[What you should do]
Before writing anything, find the line that contains "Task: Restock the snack", then retype the entries below exactly from their first line through that one, without pictures.

[Records from a data collection]

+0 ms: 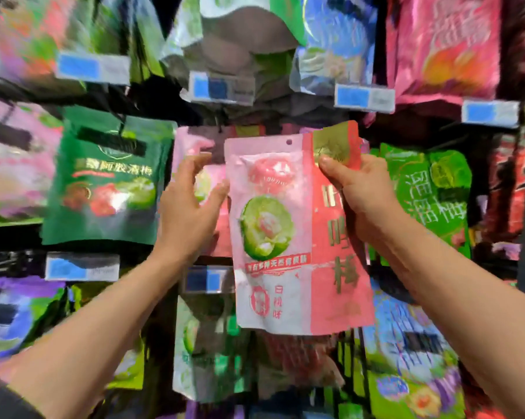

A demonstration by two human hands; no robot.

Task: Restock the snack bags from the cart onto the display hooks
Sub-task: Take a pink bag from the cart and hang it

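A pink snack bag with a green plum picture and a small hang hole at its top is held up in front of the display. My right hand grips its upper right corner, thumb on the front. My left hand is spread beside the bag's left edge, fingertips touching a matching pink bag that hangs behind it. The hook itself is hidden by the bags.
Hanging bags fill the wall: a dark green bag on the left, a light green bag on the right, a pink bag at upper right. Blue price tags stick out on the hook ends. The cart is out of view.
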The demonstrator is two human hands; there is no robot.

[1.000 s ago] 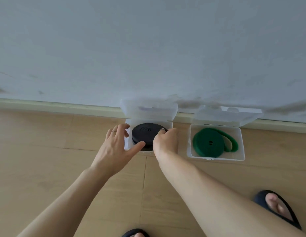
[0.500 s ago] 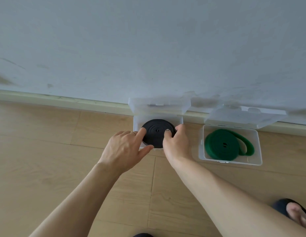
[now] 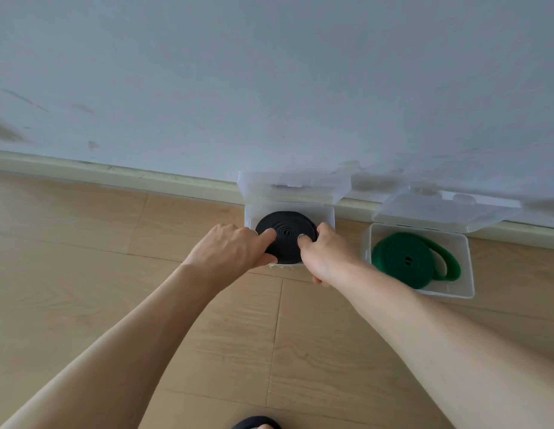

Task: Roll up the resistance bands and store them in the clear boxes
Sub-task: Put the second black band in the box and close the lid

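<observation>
**Desk:** What sits at the centre of the frame?

**Photographer:** A person's two bare hands meet over a clear box [image 3: 328, 213] on a wooden floor [image 3: 83, 274], hard against the skirting board [image 3: 114, 174] of a scuffed white wall [image 3: 269, 88]. A black resistance band [image 3: 286, 235], coiled into a flat disc, lies inside that box. The box's lid [image 3: 294, 187] stands open, leaning back on the wall.

**Desk:** And the hands?

**Photographer:** The left hand [image 3: 229, 250] has its index finger laid out on top of the coil, thumb curled at the near edge, the other fingers folded under. The right hand [image 3: 323, 258] presses a fingertip onto the coil and curls around its right side. Both are bearing on the band; how firmly, I cannot tell.

**Desk:** What is around them?

**Photographer:** Just to the right, apart from the first box, a second clear box [image 3: 467, 267] holds a green resistance band [image 3: 412, 260], rolled, with one loose loop bulging at its right. Its lid [image 3: 446, 212] is also tipped back against the wall. The hands hide the near rim of the black band's box. A dark slipper [image 3: 254, 422] shows at the bottom edge.
</observation>
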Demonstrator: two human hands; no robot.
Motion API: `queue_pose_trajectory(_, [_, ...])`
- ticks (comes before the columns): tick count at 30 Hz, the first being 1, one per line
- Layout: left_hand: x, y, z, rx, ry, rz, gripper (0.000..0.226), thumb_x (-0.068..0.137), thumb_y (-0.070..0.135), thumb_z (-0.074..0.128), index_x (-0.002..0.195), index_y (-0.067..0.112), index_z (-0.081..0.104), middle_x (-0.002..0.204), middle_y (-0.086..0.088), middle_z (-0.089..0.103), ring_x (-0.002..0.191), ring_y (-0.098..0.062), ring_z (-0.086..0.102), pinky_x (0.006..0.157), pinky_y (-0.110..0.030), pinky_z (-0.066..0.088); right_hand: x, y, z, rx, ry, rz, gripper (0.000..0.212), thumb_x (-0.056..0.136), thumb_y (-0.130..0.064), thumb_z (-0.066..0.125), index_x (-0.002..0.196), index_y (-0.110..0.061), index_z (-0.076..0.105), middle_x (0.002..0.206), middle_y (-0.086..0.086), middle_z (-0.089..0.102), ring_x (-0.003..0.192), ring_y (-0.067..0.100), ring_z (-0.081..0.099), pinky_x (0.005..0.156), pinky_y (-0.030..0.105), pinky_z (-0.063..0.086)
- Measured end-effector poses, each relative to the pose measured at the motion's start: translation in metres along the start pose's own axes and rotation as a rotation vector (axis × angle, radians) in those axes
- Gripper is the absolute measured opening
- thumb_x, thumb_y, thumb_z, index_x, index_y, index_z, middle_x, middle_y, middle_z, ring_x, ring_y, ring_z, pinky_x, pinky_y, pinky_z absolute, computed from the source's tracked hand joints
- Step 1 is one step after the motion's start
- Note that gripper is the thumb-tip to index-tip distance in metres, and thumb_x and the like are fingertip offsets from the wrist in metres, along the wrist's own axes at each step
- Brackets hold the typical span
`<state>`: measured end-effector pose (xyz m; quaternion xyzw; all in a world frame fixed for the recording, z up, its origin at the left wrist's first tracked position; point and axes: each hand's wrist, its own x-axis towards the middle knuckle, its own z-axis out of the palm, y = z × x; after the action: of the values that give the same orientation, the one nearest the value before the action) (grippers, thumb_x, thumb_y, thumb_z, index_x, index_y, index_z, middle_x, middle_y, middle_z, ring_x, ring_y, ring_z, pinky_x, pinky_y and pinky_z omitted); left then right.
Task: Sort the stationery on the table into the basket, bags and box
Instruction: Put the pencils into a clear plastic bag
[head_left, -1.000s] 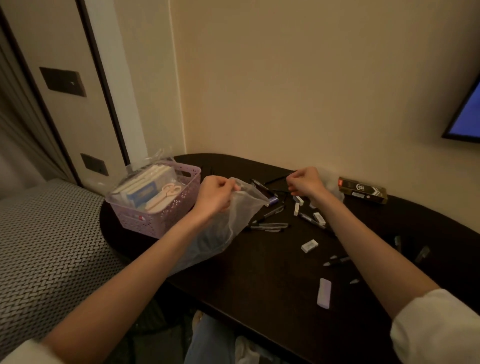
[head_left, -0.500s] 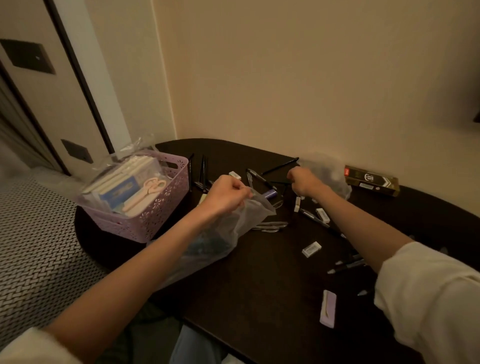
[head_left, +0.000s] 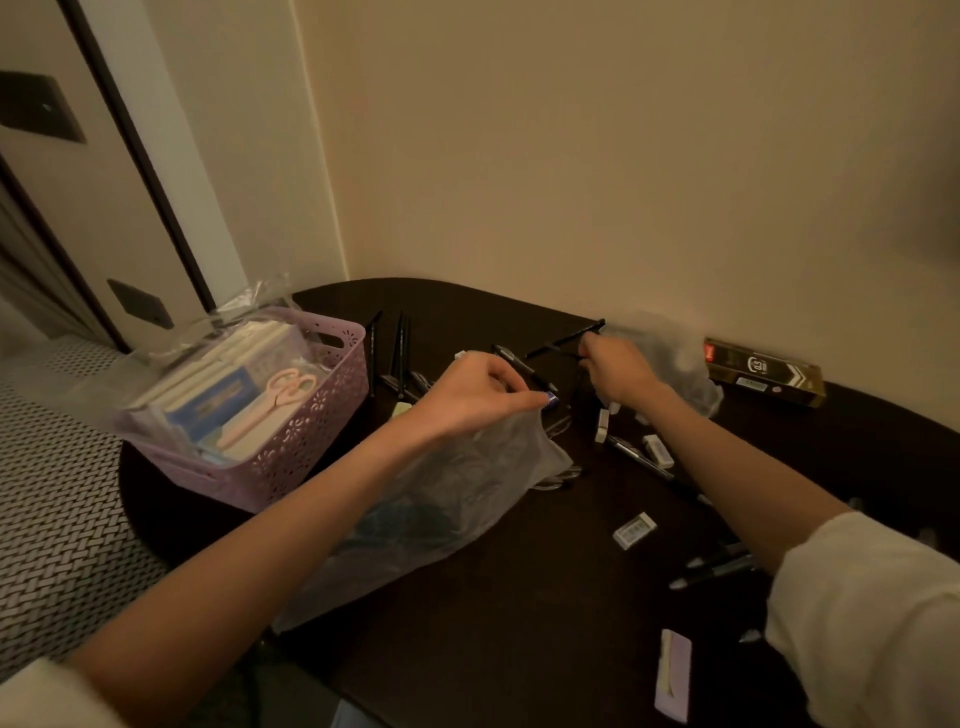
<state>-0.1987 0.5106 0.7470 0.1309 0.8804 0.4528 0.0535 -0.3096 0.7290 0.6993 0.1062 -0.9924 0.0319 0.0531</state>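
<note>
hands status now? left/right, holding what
Left hand: closed, pinching the rim of the clear plastic bag.
Right hand: closed, gripping a black pen.

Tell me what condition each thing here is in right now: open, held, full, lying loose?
Left hand: grips the plastic bag's rim.
Plastic bag: held open, dark items inside.
Right hand: holds a black pen.
Black pen: lifted, tilted.
Basket: upright, filled with notebooks and scissors.
Scissors: closed, lying on top.
Erasers: loose on the table.
Box: lying by the wall, looks closed.
</note>
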Motion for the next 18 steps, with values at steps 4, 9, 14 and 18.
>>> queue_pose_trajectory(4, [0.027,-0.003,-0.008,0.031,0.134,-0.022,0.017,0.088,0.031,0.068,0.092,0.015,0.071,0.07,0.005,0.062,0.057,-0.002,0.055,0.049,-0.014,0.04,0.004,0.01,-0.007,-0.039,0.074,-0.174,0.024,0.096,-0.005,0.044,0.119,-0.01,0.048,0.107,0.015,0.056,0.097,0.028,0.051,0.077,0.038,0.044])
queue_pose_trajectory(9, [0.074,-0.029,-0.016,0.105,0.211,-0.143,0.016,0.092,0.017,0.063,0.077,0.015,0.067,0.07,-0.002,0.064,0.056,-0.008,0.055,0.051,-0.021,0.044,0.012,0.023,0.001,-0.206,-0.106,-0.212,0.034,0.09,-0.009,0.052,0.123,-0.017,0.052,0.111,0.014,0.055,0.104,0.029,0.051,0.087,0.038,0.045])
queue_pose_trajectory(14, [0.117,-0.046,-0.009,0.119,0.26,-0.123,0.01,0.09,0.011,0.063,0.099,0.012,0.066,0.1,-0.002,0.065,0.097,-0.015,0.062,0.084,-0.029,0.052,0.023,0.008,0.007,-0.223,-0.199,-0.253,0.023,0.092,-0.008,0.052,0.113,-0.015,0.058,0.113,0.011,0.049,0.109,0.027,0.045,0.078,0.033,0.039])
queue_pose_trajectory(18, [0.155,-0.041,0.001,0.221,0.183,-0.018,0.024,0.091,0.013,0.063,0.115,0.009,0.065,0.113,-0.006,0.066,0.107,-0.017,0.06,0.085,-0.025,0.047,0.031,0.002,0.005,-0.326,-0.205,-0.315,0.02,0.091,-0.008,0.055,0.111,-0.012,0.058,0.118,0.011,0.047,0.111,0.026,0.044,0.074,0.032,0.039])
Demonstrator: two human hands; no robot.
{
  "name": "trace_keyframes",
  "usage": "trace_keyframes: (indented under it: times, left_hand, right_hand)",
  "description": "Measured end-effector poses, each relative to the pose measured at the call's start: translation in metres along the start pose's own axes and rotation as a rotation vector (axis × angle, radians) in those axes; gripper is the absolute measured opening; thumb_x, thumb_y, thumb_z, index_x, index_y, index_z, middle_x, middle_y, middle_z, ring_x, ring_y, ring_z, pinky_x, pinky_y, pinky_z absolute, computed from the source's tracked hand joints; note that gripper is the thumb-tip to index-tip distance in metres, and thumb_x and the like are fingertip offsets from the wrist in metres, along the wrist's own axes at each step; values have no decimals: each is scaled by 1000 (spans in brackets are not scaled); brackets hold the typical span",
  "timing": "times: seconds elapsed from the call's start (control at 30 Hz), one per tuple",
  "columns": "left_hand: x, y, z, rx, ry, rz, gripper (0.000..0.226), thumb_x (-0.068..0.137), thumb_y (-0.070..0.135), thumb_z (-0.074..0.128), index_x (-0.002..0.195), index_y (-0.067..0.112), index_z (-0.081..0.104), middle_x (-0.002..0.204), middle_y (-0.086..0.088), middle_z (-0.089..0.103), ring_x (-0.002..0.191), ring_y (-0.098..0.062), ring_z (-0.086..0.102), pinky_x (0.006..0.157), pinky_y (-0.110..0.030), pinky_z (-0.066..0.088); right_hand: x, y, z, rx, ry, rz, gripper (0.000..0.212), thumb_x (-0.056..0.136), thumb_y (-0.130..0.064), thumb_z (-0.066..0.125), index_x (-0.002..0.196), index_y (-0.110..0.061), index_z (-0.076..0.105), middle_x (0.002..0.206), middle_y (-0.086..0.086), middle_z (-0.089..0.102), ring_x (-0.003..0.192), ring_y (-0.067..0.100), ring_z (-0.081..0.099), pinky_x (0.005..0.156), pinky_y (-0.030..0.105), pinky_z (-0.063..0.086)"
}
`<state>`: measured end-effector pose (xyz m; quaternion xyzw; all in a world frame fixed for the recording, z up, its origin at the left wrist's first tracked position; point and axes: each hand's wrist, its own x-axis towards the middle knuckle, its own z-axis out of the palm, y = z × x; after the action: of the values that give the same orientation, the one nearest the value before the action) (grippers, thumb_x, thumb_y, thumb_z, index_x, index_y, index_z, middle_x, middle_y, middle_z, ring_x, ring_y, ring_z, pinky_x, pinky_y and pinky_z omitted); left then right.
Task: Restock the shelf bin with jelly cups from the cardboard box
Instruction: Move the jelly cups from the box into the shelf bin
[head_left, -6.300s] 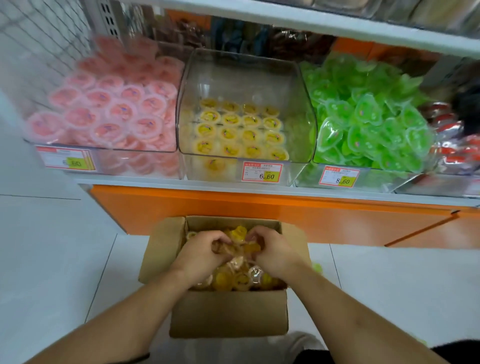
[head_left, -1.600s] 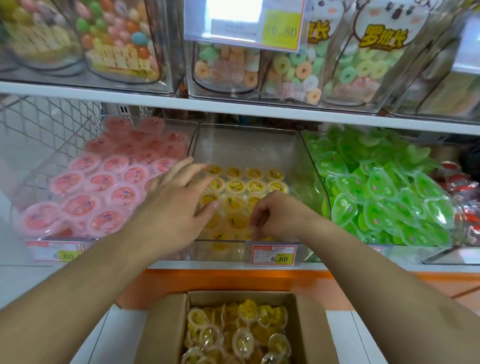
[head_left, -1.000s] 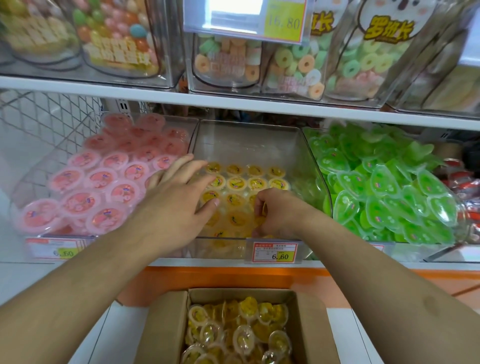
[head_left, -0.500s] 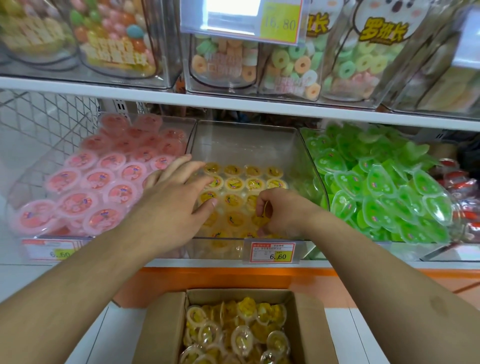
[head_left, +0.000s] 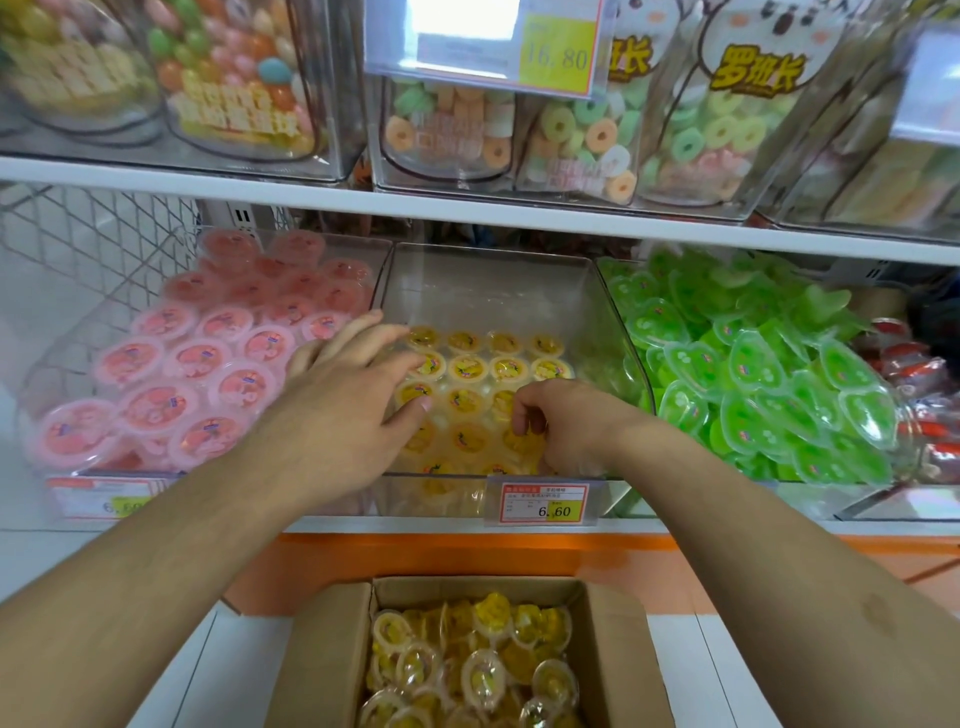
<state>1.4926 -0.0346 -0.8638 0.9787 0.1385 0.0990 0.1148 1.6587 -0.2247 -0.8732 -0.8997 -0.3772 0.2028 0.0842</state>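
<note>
The clear bin (head_left: 498, 291) sits mid-shelf, and everything else is placed from it. Left of it, touching its side wall, a bin of pink cups (head_left: 197, 364) is heaped high; right of it, green heart-shaped jellies (head_left: 753, 374) pile above its rim. Above it a shelf board (head_left: 467, 208) carries jars of ring candies (head_left: 587, 130) and a price tag (head_left: 483, 47). On its front lip hangs a small price label (head_left: 543, 503). Below it, on the floor, stands the open box (head_left: 322, 660), flaps out, full of loose yellow cups (head_left: 467, 670) lying at all angles.

Inside the bin, yellow cups (head_left: 488, 364) lie in neat rows, lids up, filling only the bottom; the back wall is bare above them.

The left hand (head_left: 343, 410) reaches over the bin's left wall, palm down, fingers straight and spread, its thumb tip touching a cup. The right hand (head_left: 566, 421) is low at the bin's front right, fingers curled down, pinching a cup (head_left: 524, 441) among the front rows.
</note>
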Motion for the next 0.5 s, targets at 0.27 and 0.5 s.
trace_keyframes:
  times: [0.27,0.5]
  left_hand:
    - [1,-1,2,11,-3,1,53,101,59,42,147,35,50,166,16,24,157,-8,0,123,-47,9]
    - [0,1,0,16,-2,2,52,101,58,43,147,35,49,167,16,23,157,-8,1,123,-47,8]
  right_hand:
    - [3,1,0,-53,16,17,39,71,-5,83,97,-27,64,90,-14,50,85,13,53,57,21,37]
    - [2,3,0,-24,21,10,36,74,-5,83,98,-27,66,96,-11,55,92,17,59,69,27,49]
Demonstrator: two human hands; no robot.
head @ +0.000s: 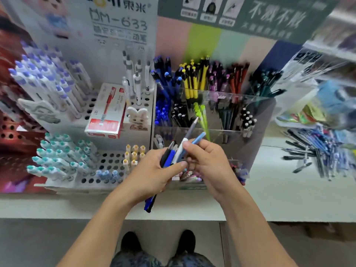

[Exercise answer]
+0 ms: 

A demonstration by two human hands; no robot.

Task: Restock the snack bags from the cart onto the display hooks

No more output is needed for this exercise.